→ Activity: Please filter the entries for the word "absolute" and copy every line that has it.

→ Supplied information:
********************

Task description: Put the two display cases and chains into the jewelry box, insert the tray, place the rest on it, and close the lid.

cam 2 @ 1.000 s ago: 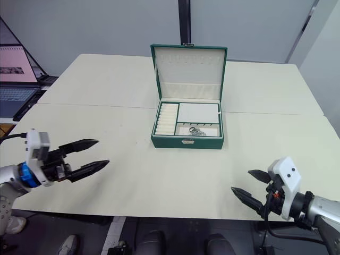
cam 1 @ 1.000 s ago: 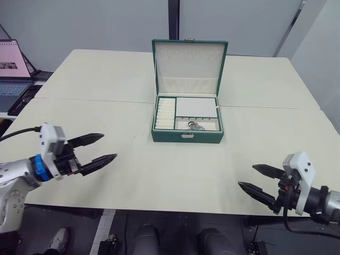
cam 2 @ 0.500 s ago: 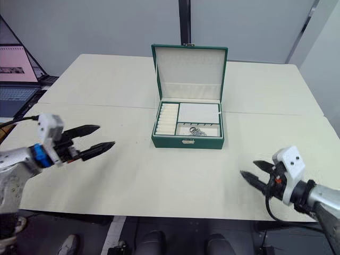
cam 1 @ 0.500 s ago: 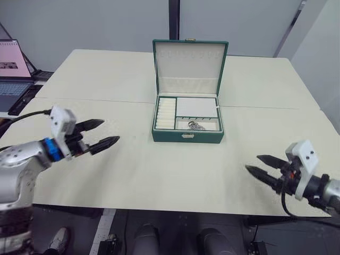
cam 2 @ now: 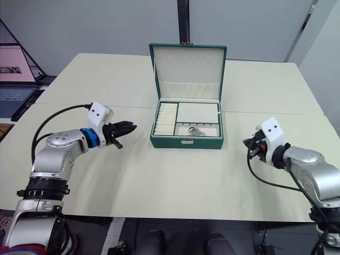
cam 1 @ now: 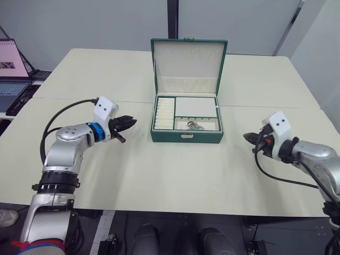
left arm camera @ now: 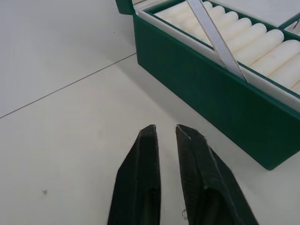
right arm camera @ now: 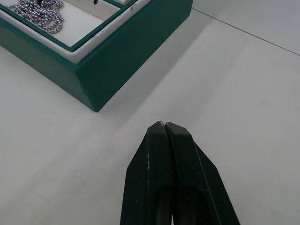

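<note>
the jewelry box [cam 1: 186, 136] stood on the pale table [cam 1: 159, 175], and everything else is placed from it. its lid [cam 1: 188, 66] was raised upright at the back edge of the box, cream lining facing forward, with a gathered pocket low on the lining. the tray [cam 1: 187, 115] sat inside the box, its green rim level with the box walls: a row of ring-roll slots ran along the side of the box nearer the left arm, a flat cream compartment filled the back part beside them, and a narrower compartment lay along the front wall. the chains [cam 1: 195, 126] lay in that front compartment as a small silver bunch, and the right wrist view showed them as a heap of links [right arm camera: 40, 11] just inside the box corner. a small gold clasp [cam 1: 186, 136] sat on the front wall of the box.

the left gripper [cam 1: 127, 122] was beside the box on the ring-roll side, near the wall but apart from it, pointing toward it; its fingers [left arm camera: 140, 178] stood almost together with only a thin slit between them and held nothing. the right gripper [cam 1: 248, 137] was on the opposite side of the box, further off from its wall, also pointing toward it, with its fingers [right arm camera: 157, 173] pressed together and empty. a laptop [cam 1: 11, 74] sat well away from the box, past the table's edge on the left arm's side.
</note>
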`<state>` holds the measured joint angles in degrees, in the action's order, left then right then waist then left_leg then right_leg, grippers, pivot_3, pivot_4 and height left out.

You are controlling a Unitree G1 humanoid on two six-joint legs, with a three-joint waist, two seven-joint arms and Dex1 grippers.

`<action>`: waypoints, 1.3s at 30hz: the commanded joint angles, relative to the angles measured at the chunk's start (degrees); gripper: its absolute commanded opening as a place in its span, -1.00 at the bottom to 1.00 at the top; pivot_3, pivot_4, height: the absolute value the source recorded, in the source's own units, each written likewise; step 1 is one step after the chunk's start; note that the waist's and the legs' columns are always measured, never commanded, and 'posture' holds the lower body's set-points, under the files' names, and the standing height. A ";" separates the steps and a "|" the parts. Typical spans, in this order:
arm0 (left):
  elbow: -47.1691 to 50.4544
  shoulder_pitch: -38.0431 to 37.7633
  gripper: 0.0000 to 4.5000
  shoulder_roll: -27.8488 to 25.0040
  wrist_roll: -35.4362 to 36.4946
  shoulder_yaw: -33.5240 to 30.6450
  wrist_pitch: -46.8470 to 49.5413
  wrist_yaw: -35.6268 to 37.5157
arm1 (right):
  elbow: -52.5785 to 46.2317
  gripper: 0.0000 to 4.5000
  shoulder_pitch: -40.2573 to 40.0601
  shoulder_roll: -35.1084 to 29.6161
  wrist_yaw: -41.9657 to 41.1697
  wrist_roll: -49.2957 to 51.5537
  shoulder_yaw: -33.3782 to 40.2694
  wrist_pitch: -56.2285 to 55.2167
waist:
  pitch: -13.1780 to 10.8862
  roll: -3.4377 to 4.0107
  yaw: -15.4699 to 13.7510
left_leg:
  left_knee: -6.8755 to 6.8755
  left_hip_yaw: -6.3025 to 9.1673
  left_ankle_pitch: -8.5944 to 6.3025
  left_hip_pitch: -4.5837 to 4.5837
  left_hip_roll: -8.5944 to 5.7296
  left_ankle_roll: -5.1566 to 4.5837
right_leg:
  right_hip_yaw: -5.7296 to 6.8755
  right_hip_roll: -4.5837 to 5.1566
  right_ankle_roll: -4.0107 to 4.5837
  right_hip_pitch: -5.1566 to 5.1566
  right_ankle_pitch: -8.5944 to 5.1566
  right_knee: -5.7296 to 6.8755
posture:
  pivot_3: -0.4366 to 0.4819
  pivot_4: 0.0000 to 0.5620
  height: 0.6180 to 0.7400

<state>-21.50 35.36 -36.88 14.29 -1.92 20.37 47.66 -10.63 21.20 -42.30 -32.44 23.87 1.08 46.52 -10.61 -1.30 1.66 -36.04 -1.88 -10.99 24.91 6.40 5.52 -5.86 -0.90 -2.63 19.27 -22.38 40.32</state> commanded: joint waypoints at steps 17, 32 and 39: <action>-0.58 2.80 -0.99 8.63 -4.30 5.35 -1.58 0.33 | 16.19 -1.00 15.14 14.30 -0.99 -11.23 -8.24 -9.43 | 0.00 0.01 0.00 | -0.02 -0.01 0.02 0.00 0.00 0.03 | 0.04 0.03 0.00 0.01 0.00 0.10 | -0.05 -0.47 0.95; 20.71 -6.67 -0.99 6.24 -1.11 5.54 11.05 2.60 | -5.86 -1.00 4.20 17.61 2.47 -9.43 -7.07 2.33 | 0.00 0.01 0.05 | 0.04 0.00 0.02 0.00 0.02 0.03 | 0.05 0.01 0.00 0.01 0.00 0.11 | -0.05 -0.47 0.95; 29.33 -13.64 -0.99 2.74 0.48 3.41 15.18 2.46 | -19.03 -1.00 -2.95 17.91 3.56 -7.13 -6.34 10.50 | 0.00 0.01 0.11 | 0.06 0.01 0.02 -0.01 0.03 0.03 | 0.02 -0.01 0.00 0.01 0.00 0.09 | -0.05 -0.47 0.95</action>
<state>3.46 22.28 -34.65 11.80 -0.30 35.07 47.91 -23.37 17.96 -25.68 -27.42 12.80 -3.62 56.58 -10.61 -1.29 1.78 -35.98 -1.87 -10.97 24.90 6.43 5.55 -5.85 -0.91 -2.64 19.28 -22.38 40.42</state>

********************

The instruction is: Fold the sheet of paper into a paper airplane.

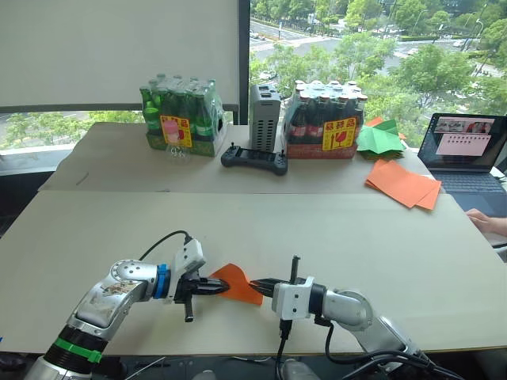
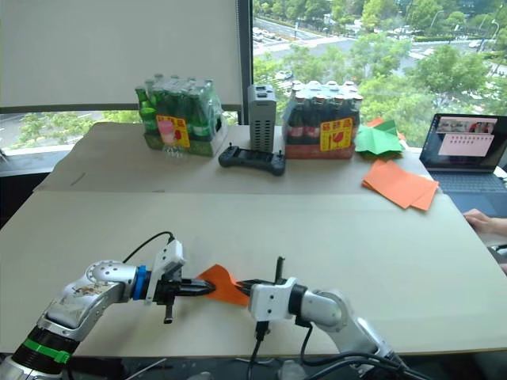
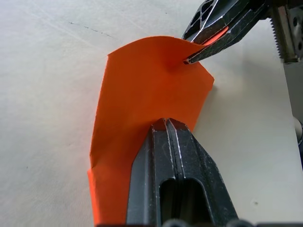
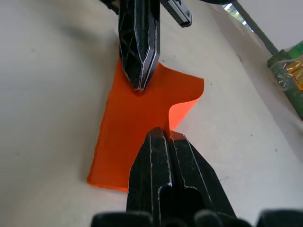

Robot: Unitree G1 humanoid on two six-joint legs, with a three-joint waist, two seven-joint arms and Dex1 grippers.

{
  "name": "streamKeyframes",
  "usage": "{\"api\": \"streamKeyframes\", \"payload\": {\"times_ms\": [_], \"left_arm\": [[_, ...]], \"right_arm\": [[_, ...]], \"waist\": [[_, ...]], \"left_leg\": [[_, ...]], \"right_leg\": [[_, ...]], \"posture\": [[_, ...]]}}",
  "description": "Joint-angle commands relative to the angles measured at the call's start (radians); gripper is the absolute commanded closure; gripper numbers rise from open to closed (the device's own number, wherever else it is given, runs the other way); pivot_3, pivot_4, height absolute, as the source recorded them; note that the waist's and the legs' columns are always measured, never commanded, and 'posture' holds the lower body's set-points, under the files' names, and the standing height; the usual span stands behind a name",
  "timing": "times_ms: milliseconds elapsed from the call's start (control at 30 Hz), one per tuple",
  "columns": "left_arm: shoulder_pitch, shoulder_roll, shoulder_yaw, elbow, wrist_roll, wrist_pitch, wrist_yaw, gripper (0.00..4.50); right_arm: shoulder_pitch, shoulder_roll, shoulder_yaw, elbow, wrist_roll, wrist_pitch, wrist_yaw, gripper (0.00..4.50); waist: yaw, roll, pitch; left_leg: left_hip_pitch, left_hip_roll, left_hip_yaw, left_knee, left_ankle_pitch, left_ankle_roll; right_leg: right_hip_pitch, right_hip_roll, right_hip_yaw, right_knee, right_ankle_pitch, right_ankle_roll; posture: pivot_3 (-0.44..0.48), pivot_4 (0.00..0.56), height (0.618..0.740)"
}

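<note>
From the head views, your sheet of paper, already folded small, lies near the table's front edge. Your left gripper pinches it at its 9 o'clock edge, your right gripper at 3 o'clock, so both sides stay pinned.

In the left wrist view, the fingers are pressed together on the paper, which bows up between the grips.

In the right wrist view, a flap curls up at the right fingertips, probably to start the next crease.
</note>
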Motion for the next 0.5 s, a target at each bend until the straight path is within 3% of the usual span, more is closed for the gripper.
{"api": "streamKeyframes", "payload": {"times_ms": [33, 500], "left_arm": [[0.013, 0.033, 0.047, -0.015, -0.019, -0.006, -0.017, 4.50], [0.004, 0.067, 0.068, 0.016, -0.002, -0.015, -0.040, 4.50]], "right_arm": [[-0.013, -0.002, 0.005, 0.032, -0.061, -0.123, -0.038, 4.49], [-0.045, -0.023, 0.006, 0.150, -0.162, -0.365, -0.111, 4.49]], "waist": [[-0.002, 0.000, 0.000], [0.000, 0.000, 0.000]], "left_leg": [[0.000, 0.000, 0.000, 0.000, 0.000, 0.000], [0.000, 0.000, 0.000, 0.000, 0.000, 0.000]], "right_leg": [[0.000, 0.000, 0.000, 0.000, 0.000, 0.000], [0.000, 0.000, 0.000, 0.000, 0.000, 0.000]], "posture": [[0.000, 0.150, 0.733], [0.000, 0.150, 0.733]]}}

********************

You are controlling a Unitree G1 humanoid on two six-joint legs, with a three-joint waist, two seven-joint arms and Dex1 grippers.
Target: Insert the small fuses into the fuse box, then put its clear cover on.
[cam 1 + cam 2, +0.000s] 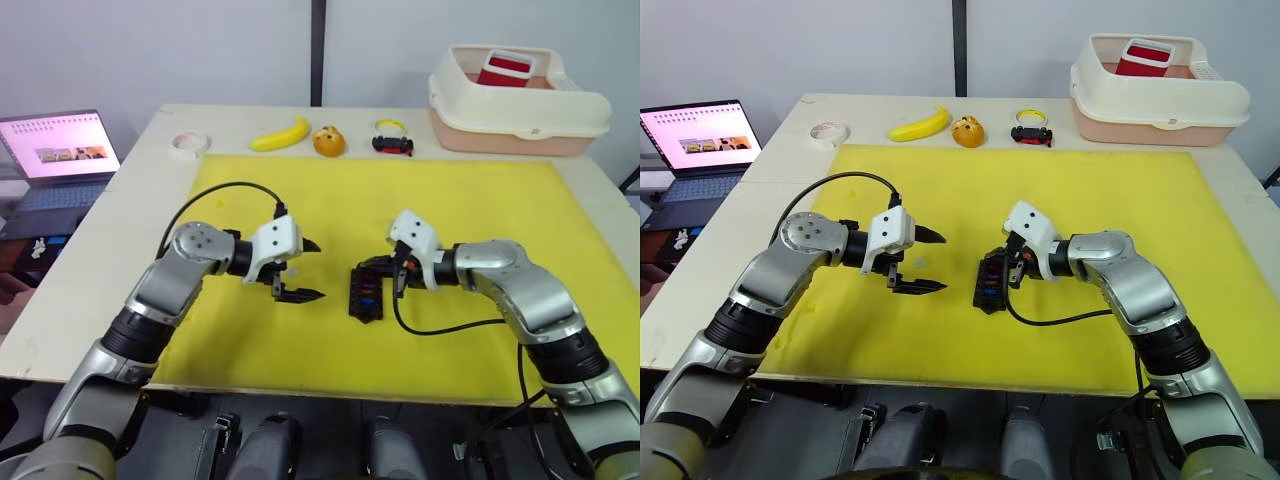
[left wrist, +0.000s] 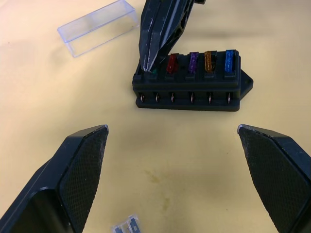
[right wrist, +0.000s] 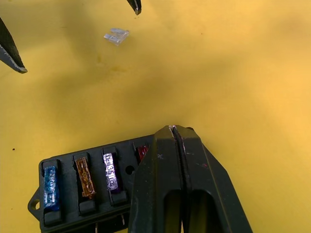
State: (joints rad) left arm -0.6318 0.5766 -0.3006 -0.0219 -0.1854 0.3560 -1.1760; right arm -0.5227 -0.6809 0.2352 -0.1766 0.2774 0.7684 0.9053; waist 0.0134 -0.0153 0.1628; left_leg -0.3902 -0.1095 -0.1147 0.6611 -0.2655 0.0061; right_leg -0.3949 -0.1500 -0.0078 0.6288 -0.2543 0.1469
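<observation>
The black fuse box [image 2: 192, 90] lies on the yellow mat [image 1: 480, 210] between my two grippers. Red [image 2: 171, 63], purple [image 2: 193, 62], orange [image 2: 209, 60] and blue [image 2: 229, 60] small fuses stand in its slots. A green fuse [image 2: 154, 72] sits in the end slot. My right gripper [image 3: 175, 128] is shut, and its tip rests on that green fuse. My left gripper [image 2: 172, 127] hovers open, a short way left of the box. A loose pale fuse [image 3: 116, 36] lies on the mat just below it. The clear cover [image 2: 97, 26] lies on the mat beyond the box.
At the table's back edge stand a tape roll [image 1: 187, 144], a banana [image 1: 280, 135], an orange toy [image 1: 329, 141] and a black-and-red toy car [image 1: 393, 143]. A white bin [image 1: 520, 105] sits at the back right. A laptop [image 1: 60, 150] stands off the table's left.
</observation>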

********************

→ Answer space:
`<action>`: waypoints, 1.3s at 30hz: the commanded joint angles, relative to the angles measured at the chunk's start (degrees); gripper: its absolute commanded opening as a place in its span, -1.00 at the bottom to 1.00 at the top; pivot_3, pivot_4, height: the absolute value the source recorded, in the source's own units, each written likewise; step 1 is one step after the chunk's start; note that the waist's and the legs' columns are always measured, never commanded, and 'posture' holds the lower body's set-points, under the files' names, and the standing height. A ";" separates the steps and a "|" the parts. Typical spans, in this order:
  "description": "Joint-angle commands relative to the angles measured at the call's start (radians); gripper is the absolute commanded closure; gripper numbers rise from open to closed (the device's own number, wherever else it is given, runs the other way); pivot_3, pivot_4, height absolute, as the source recorded them; note that the waist's and the legs' columns are always measured, never commanded, and 'posture' holds the lower body's set-points, under the files' names, and the standing height; the usual span stands behind a name",

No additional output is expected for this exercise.